Task prompt: The entries below need to be transcribed exactly, without their images.

Source records:
= = = = =

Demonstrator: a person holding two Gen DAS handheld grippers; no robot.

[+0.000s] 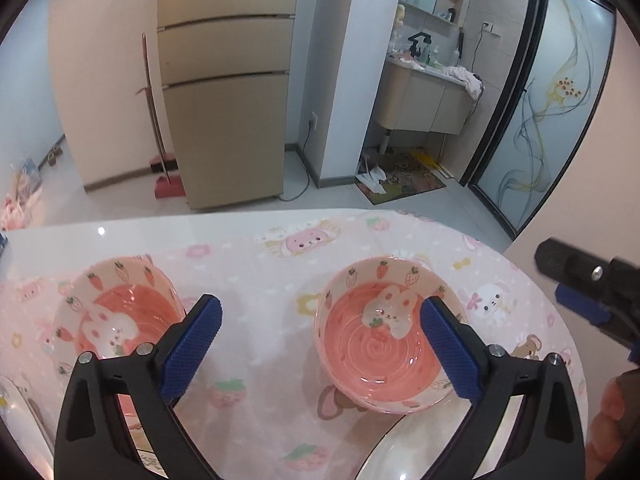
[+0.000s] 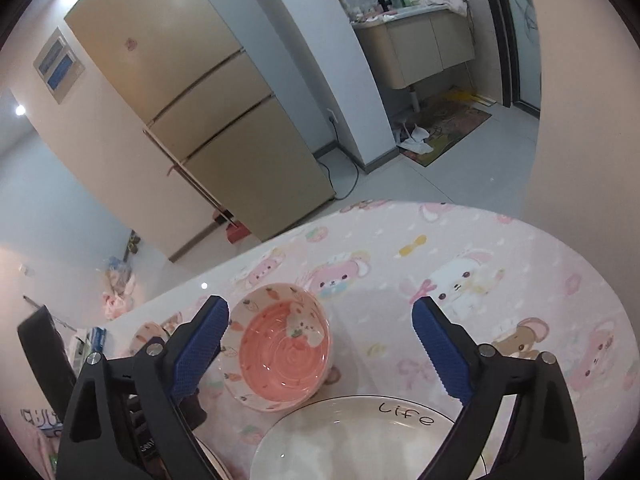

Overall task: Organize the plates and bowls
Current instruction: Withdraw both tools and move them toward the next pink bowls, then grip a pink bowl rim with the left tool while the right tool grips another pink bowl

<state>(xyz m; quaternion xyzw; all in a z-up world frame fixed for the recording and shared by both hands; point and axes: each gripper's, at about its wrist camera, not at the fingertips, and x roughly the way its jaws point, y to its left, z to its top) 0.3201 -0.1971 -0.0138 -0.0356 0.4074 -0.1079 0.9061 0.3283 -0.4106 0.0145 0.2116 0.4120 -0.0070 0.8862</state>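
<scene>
Left tool (image 1: pixel 320 336) jaws wide apart, holding nothing, above bench (image 1: pixel 260 280) w/ two pink bowls (image 1: pixel 384 340). Right tool (image 2: pixel 320 344) also spread, empty, over "Life" plate (image 2: pixel 360 440), partly cut off.

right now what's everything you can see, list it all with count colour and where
bowls: 2, pink with strawberry and bunny print, on the table; one left, one right, apart from each other
plate: 1, white with black rim and "Life" lettering, just nearer than the right bowl
tablecloth: 1, pale pink cartoon print, covering the table
fridge: 1, beige, across the floor
broom: 1, red base, leaning beside the fridge
vanity cabinet: 1, beige, back right
floor mat: 1, patterned, below the vanity
left gripper: 1, black with blue pads, open, above the table
right gripper: 1, same colours, open, above the plate
</scene>
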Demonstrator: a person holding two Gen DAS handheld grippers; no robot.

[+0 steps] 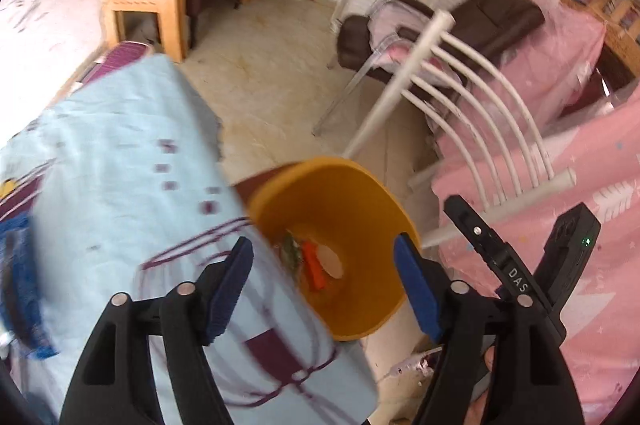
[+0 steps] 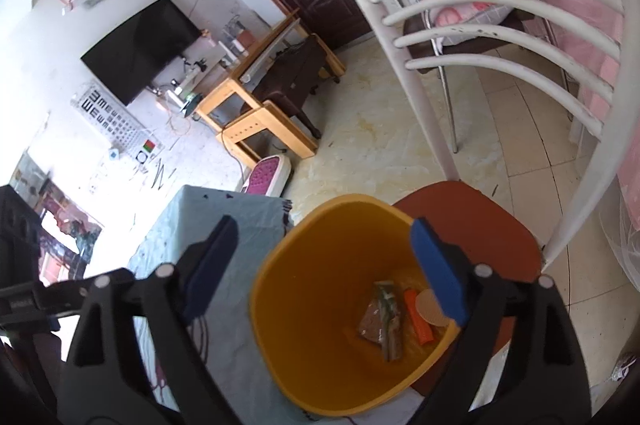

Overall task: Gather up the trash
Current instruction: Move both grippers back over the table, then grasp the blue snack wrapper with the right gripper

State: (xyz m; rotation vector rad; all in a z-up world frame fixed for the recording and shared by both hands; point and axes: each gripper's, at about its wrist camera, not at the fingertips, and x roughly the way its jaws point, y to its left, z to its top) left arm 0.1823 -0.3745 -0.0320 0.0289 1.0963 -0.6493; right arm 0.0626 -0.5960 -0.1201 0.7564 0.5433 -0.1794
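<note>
Presently, both the left gripper (image 1: 324, 283) and right gripper (image 2: 326, 271) hang spread wide and empty above the yellow bin (image 2: 316, 309), standing on a red chair seat (image 2: 476, 221); wrappers (image 2: 384, 321) lie inside.

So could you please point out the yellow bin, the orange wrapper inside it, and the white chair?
yellow bin (image 2: 320, 305): right wrist view, inner wall.
orange wrapper (image 2: 418, 317): right wrist view, its middle.
white chair (image 2: 492, 37): right wrist view, back slat.
</note>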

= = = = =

Your response:
Demonstrator: a person holding two Gen DAS handheld grippers; no robot.

[+0.000s] 
[+0.000s] 

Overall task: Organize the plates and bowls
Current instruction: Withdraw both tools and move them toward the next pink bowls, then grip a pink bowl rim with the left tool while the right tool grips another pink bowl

<state>(xyz m; quaternion xyzw; all in a z-up world frame fixed for the recording and shared by both hands; point and axes: each gripper's, at about its wrist camera, not at the fingertips, and x roughly the way its jaws point, y to its left, z to its top) 0.3201 -0.1971 -0.0138 -0.0356 0.4074 -0.1079 0.9061 0.3283 -0.4106 0.0145 0.2116 0.4120 -0.0070 0.8862</state>
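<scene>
Left tool (image 1: pixel 320 336) jaws wide apart, holding nothing, above bench (image 1: pixel 260 280) w/ two pink bowls (image 1: pixel 384 340). Right tool (image 2: pixel 320 344) also spread, empty, over "Life" plate (image 2: pixel 360 440), partly cut off.

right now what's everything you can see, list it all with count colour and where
bowls: 2, pink with strawberry and bunny print, on the table; one left, one right, apart from each other
plate: 1, white with black rim and "Life" lettering, just nearer than the right bowl
tablecloth: 1, pale pink cartoon print, covering the table
fridge: 1, beige, across the floor
broom: 1, red base, leaning beside the fridge
vanity cabinet: 1, beige, back right
floor mat: 1, patterned, below the vanity
left gripper: 1, black with blue pads, open, above the table
right gripper: 1, same colours, open, above the plate
</scene>
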Demonstrator: a person holding two Gen DAS handheld grippers; no robot.

[+0 steps] 
[+0 steps] 

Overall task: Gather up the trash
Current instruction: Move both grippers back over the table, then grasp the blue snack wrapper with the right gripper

State: (xyz m; rotation vector rad; all in a z-up world frame fixed for the recording and shared by both hands; point and axes: each gripper's, at about its wrist camera, not at the fingertips, and x roughly the way its jaws point, y to its left, z to its top) left arm 0.1823 -0.3745 -0.0320 0.0289 1.0963 -0.6493; right arm 0.0626 -0.5960 -0.1201 0.7564 0.5433 -0.1794
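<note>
Presently, both the left gripper (image 1: 324, 283) and right gripper (image 2: 326, 271) hang spread wide and empty above the yellow bin (image 2: 316, 309), standing on a red chair seat (image 2: 476, 221); wrappers (image 2: 384, 321) lie inside.

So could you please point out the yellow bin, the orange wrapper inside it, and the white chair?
yellow bin (image 2: 320, 305): right wrist view, inner wall.
orange wrapper (image 2: 418, 317): right wrist view, its middle.
white chair (image 2: 492, 37): right wrist view, back slat.
</note>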

No other output belongs with this exercise.